Using TensorFlow backend.


# FUNCTIONS

## get_syncnet_lip_model_input

In [2]:
def get_syncnet_lip_model_input(video, shape_predictor_path="shape_predictor_68_face_landmarks.dat"):

    detector = dlib.get_frontal_face_detector()
    predictor = dlib.shape_predictor(shape_predictor_path)

    cap         = cv2.VideoCapture(video)
    frameFPS    = int(cap.get(cv2.CAP_PROP_FPS))
    frameCount  = int(cap.get(cv2.CAP_PROP_FRAME_COUNT))
    frameWidth  = int(cap.get(cv2.CAP_PROP_FRAME_WIDTH))
    frameHeight = int(cap.get(cv2.CAP_PROP_FRAME_HEIGHT))

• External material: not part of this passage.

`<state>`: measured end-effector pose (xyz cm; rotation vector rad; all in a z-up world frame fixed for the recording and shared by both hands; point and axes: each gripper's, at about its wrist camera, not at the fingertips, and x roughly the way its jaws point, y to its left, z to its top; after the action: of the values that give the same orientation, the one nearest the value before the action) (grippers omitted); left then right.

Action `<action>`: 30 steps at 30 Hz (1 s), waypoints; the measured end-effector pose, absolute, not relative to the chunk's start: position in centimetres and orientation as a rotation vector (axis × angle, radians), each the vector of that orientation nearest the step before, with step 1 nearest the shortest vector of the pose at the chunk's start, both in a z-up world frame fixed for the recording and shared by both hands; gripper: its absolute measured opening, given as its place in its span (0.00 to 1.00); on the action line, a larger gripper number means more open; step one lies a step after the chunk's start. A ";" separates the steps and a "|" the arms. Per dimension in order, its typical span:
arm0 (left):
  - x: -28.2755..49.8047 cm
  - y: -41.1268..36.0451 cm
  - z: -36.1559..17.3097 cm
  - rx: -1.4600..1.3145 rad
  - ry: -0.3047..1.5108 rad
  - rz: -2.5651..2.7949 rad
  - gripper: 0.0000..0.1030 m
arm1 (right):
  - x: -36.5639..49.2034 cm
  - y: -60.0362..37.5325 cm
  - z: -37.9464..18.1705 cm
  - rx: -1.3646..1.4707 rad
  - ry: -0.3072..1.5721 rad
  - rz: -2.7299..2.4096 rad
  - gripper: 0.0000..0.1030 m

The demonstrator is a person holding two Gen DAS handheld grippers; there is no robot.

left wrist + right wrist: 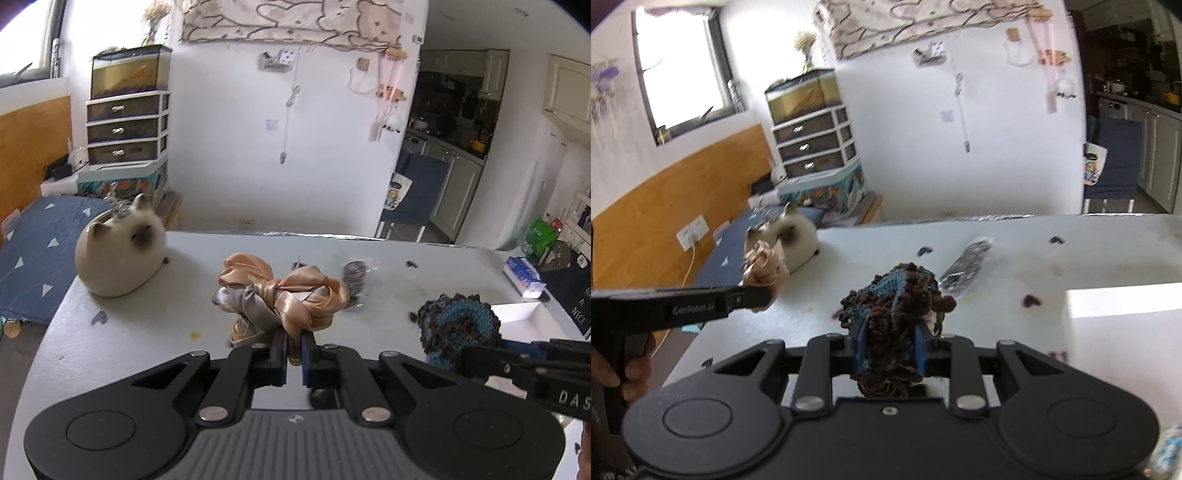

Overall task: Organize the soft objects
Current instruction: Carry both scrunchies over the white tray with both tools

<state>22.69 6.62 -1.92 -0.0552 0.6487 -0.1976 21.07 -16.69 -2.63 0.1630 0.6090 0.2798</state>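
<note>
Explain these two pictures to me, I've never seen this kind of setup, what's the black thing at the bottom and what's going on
There is no robot here: a person holds a hand-held gripper in each hand, and each picture comes from a camera on one gripper, looking forward along its jaws. The black shape at the bottom is the gripper itself.

In the left wrist view, the left gripper is shut on a peach and grey satin scrunchie. In the right wrist view, the right gripper is shut on a blue and brown crocheted piece. Each gripper also shows from the side in the other's picture.

On the white table sit a cat figure and a small dark wrapped item, too blurred to name.
</note>
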 end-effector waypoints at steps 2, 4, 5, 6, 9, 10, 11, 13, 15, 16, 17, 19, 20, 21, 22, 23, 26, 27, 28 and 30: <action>22.2 5.1 -1.6 -0.056 0.643 -0.204 0.07 | 20.7 -18.3 -2.3 0.172 0.597 0.271 0.26; 21.9 3.4 -1.3 -0.060 0.641 -0.210 0.07 | 20.3 -20.4 -2.0 0.185 0.587 0.261 0.26; 21.7 2.5 -1.2 -0.060 0.641 -0.214 0.07 | 20.1 -21.6 -1.9 0.192 0.584 0.255 0.26; 21.5 1.4 -1.1 -0.061 0.641 -0.218 0.07 | 20.0 -22.7 -1.8 0.196 0.584 0.250 0.26; 21.1 -1.7 -0.8 -0.065 0.641 -0.230 0.07 | 19.5 -25.9 -1.6 0.204 0.581 0.241 0.26; 21.0 -2.8 -0.7 -0.066 0.639 -0.235 0.07 | 19.4 -26.8 -1.5 0.202 0.580 0.240 0.26; 21.0 -3.9 -0.6 -0.066 0.637 -0.239 0.07 | 19.3 -27.9 -1.4 0.201 0.579 0.240 0.26; 20.9 -6.2 -0.5 -0.070 0.635 -0.248 0.07 | 19.2 -29.9 -1.2 0.200 0.578 0.238 0.26; 20.8 -8.5 -0.4 -0.071 0.631 -0.260 0.07 | 19.1 -32.0 -1.1 0.197 0.575 0.238 0.26; 20.7 -9.6 -0.4 -0.069 0.629 -0.265 0.07 | 19.1 -32.9 -1.0 0.196 0.574 0.237 0.26; 20.7 -10.8 -0.4 -0.069 0.628 -0.270 0.07 | 19.1 -33.8 -1.0 0.195 0.573 0.237 0.26; 20.8 -12.8 -0.5 -0.068 0.628 -0.276 0.07 | 19.2 -35.8 -1.1 0.195 0.574 0.236 0.26; 20.9 -13.8 -0.6 -0.068 0.628 -0.278 0.07 | 19.3 -36.6 -1.1 0.193 0.575 0.236 0.26; 20.9 -14.8 -0.7 -0.068 0.630 -0.280 0.07 | 19.3 -37.5 -1.1 0.192 0.575 0.237 0.26; 20.9 -15.6 -0.8 -0.069 0.631 -0.283 0.07 | 19.5 -38.2 -1.2 0.191 0.576 0.237 0.26; 21.0 -16.4 -0.9 -0.069 0.633 -0.285 0.07 | 19.6 -38.9 -1.2 0.191 0.578 0.236 0.26; 21.3 -18.5 -1.3 -0.070 0.648 -0.293 0.07 | 20.0 -40.6 -1.4 0.191 0.584 0.234 0.26; 21.4 -19.1 -1.5 -0.071 0.655 -0.297 0.07 | 20.1 -41.2 -1.4 0.192 0.586 0.234 0.26; 21.5 -19.6 -1.7 -0.071 0.663 -0.301 0.07 | 20.2 -41.8 -1.5 0.194 0.588 0.233 0.26; 21.9 -20.7 -2.2 -0.068 0.684 -0.312 0.07 | 20.4 -42.8 -1.7 0.198 0.592 0.230 0.26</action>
<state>21.89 -20.66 -2.15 -0.0680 0.6841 -0.3119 20.40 -42.76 -1.66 0.1985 0.5920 0.2297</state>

    print("FPS: {}".format(frameFPS))
    print("Frames: {}".format(frameCount))
    print("Width: {}".format(frameWidth))
    print("Height: {}".format(frameHeight))

    # Default face rect
    face = dlib.rectangle(30, 30, 220, 220)

    lip_model_input = []

    frame_index = 0

    # Read frames from the video
    while(cap.isOpened()):

        frames = []
        copy_over_frame = []
        
        
        for i in range(5):
        
            _, frame = cap.read()

            # If no frame is read, break
            if frame is None:
                break
            mouth, _ = detect_mouth_in_frame(frame, detector, predictor,
                                             prevFace=face, verbose=False)
            mouth = cv2.cvtColor(mouth, cv2.COLOR_BGR2GRAY)
            
            try:
                mouth = cv2.resize(mouth, (syncnet_params.MOUTH_W, syncnet_params.MOUTH_H))
                mouth = mouth - 110.
            except:
                return

            # Subtract 110 from all mouth values (Checked in syncnet_demo.m)
           
            frames.append(mouth)
            frame_index += 1
        
        if len(frames) == 5:
            stacked = np.stack(frames, axis=-1) #syncnet requires (112,112,5)
            lip_model_input.append(stacked)
        else:
            break
    
    
    
    return np.array(lip_model_input)

## get_syncnet_audio_model_input

In [3]:
def extract_syncnet_mfcc(wav_file, verbose=False):
    """To extract mfcc features of audio clips 0.2 seconds in length each,
    i.e. of 20 MFCC features in each clip (acc. to syncnet paper)
    Output mfcc_clips shape === (N, 12, 20, 1),
    where N = len(mfcc_features) // 20
    """

    rate, sig = wav.read(wav_file)
    if verbose:
        print("Sig length: {}, sample_rate: {}".format(len(sig), rate))

    try:
        mfcc_features = speechpy.feature.mfcc(sig, sampling_frequency=rate, frame_length=0.010, frame_stride=0.010)
    except IndexError:
        raise ValueError("ERROR: Index error occurred while extracting mfcc")

    if verbose:
        print("mfcc_features shape:", mfcc_features.shape)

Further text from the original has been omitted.